Location: Livestock Arthropod Pests ResearchTitle: AntiSense Oligos (ASO): Advanced RNA silencing technology to reduce pathogens and ectoparasites of livestock
|METZ, JACKIE - Aum Lifetech|
|Perez De Leon, Adalberto - Beto|
|TOMICH, JOHN - Kansas State University|
|AISHWARYA, VEENU - Kansas State University|
Submitted to: Entomological Society of America Annual Meeting
Publication Type: Abstract Only
Publication Acceptance Date: 7/17/2018
Publication Date: N/A
Interpretive Summary: Gene silencing methods using RNA interference (RNAi) are attractive for development of applications for treatment of human and animal disease, however, there are several limitations to effective clinical translation of these technologies, including: (i) inability to target bacterial pathogens, (ii) low stability of RNA molecules, susceptible to nuclease degradation, (III) cytotoxicity when bound to some carriers, like peptides, (iv) difficulty with intracellular delivery of RNAi products. FANA technology utilizes a specific sugar modification on single stranded modified RNAs that can be used for RNA silencing and gene regulation experiments. We report use of FANA-modified antisense oligonucleotides (ASOs) as a potential solution to these problems. In earlier studies, ASOs exhibited suppression of various RNA species activity in a wide spectrum of cellular and animal models. In addition, the FANA-modified ASOS do not require complex formulation or delivery agents, exhibit increased resistance to nuclease degradation, do not exhibit cytotoxicity, and have increased target specificity. In addition, we present evidence that supplementing ASOs with Branched Amphiphilic Peptide Capsules (BAPCs) may increase the persistence of ASOs in whole blood samples. Together, these improved properties demonstrate substantial progress toward development of RNA suppression treatments as animal or human therapeutics.

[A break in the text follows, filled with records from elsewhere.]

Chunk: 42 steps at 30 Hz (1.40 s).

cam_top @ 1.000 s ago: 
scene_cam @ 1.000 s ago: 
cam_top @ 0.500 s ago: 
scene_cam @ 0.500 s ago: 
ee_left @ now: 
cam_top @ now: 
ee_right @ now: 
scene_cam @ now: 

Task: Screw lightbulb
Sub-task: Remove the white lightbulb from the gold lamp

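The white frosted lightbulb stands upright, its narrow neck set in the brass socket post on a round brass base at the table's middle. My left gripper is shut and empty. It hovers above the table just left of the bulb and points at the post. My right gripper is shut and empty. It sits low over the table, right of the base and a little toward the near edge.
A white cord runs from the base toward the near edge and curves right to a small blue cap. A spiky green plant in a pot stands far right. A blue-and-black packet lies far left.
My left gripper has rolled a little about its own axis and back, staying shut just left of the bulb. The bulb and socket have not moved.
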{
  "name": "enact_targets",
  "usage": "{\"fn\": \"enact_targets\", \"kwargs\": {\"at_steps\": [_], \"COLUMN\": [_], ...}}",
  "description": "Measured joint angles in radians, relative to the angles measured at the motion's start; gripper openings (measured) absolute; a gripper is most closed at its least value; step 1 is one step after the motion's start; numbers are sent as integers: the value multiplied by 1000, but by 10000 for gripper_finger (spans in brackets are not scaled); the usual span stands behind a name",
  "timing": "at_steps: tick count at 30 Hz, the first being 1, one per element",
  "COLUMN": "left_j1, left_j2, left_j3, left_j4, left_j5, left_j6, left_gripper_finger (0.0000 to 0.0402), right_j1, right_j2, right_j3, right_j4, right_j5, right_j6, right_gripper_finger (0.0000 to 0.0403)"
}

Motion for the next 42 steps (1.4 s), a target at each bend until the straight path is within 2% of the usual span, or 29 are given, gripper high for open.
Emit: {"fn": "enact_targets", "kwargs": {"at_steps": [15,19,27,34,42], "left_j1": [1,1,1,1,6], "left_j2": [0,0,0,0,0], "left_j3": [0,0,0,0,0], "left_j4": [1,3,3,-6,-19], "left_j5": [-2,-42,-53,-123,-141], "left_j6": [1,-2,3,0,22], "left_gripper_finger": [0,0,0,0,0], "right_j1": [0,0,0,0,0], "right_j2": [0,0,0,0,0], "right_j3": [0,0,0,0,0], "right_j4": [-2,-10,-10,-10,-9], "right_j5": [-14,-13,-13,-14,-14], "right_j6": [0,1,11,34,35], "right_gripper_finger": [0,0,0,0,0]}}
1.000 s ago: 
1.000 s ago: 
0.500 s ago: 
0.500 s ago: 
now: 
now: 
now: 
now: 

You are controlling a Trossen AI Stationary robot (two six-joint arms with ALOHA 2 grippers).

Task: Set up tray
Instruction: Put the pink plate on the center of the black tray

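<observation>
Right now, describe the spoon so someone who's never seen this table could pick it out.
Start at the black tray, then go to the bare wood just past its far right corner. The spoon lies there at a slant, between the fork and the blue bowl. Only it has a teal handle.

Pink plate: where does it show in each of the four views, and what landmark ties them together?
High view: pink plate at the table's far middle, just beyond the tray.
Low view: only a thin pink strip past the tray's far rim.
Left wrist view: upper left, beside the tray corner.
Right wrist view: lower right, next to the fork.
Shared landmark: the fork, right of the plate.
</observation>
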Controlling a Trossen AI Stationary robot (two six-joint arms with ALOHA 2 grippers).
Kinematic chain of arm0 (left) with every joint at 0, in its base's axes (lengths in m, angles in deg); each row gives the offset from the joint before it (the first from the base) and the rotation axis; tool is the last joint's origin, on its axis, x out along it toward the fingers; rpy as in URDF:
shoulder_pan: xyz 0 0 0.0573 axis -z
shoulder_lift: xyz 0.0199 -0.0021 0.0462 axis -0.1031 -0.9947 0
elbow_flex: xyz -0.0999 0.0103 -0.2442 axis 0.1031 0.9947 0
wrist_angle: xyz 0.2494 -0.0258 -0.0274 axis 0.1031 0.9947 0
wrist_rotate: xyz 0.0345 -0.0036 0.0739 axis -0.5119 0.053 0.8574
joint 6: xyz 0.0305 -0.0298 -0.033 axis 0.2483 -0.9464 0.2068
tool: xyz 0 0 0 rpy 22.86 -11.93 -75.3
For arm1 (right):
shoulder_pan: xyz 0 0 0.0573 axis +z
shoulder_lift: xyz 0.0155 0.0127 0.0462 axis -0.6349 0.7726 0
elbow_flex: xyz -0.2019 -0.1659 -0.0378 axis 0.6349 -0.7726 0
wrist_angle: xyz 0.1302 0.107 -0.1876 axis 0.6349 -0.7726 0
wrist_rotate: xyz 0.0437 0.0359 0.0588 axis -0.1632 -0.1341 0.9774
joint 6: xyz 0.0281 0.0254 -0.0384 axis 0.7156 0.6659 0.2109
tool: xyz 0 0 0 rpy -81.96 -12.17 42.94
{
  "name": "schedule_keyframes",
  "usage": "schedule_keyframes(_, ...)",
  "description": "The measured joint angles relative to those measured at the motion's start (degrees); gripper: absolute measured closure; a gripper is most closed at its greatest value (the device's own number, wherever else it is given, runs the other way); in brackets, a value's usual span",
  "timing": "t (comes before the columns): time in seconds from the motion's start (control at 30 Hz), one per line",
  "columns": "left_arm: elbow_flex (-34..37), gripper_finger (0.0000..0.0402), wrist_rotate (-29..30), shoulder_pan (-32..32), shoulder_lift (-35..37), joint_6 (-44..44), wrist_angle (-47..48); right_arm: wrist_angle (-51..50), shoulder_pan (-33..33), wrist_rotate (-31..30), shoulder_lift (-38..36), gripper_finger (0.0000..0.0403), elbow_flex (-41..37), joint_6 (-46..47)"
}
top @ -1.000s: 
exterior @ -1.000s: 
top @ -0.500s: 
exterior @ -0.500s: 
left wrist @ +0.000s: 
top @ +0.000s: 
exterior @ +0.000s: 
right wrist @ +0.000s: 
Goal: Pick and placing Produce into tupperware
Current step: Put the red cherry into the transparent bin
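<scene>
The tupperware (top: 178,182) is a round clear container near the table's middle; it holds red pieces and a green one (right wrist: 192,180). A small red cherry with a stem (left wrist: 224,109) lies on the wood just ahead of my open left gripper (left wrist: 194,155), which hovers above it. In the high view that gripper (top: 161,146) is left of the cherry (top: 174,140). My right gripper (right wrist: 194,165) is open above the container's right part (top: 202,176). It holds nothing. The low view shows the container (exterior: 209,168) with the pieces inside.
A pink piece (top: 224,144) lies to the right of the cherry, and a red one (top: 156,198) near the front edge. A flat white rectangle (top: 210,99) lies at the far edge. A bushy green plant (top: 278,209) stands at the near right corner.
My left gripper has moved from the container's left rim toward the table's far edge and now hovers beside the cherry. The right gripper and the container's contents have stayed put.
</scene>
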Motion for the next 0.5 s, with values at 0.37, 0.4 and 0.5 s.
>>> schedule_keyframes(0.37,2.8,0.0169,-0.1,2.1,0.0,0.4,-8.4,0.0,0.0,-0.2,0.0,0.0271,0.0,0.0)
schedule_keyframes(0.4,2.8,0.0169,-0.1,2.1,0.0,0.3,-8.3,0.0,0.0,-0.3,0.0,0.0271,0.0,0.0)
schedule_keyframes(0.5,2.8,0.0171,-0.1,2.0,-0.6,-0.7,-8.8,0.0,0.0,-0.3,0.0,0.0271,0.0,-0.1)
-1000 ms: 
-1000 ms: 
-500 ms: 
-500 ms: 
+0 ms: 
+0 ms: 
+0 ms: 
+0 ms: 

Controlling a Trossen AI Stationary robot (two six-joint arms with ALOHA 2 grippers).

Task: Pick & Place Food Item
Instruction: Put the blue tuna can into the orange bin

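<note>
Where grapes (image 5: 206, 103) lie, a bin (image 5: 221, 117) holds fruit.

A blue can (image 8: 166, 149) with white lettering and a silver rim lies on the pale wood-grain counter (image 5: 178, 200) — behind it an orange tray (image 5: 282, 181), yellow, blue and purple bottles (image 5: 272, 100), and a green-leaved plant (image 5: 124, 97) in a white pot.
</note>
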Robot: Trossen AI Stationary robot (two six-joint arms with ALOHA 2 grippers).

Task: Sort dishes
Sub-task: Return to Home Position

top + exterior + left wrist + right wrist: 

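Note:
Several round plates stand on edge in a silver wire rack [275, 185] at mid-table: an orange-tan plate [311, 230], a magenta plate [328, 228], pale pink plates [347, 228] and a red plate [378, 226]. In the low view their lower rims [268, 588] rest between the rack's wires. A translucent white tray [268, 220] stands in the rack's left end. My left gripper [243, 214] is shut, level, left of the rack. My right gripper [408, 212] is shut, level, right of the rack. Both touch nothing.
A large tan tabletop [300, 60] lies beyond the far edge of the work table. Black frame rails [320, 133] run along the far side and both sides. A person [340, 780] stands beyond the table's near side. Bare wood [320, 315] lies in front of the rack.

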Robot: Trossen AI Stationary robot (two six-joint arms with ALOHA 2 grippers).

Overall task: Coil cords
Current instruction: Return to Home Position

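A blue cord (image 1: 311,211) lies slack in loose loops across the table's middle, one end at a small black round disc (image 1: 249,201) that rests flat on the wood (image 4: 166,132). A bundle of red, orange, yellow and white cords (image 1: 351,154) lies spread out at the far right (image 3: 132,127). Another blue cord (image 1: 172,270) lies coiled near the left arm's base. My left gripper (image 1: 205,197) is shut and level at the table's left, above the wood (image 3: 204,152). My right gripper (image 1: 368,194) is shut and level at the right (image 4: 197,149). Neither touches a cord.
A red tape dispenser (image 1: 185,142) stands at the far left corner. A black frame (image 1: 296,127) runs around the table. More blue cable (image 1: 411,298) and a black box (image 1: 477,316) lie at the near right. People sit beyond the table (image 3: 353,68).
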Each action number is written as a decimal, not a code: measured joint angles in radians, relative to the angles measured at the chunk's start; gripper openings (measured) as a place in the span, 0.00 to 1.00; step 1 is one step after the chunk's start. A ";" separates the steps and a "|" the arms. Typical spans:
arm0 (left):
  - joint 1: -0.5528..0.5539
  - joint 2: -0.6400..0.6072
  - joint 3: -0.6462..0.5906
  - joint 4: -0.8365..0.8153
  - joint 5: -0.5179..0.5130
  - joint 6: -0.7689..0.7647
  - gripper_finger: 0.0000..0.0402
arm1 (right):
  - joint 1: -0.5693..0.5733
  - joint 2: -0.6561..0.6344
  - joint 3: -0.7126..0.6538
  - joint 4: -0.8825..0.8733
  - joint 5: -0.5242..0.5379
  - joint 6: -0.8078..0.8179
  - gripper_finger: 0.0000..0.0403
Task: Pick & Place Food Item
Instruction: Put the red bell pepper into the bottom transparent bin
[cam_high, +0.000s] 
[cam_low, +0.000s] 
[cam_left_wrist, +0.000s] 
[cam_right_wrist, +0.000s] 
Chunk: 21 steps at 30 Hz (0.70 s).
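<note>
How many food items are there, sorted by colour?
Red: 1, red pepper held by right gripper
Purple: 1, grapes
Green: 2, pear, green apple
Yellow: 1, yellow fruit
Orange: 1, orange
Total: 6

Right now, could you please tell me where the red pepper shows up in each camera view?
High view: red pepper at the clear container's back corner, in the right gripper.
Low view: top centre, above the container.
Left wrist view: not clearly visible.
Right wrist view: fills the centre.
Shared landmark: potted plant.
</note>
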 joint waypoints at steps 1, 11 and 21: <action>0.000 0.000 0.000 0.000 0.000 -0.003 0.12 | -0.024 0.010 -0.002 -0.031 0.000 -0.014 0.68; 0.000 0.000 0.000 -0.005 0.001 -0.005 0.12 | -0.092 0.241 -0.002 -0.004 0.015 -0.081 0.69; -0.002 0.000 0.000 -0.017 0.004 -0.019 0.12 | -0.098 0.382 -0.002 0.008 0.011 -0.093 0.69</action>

Technical Abstract: Several challenges have prevented the development and commercialization of biotechnology based on RNA inference (RNAi) which are sequence specific methods for gene silencing making them tremendously attractive applications for human and animal therapeutics. However, there are limitations to effective clinical translation of these technologies. These include: inability to target bacterial pathogens; low stability; susceptible to nuclease degradation; cytotoxicity when bound to some carriers, like peptides; and difficulty with intracellular delivery of RNAi products (siRNA, dsRNA). FANA technology is a 2'-deoxy-2'-fluoro-beta-D-arabinose sugar modification on single stranded antisense oligonucleotides that can be used for RNA silencing and regulation experiments. Reported here are FANA-modified antisense oligonucleotides (ASOs) as a potential solution to the aforementioned limitations. It was shown in earlier studies that ASOs: worked in a wide spectrum of cellular and animal models; suppressed any desired RNA target (siRNA, mRNA, lncRNA, miRNA); FANAASO's were intracellularly delivered without delivery agents (conjugates or formulations); did not cause cytotoxicity, having increased target specificity; and showed increased resistance to nuclease degradation. Through the application of advances in organ and tissue specific delivery, we documented that supplementing ASOs with Branched Amphiphilic Peptide Capsules (BAPCs) may increase the persistence of ASOs in whole blood samples and provide increased efficacy against livestock ectoparasites.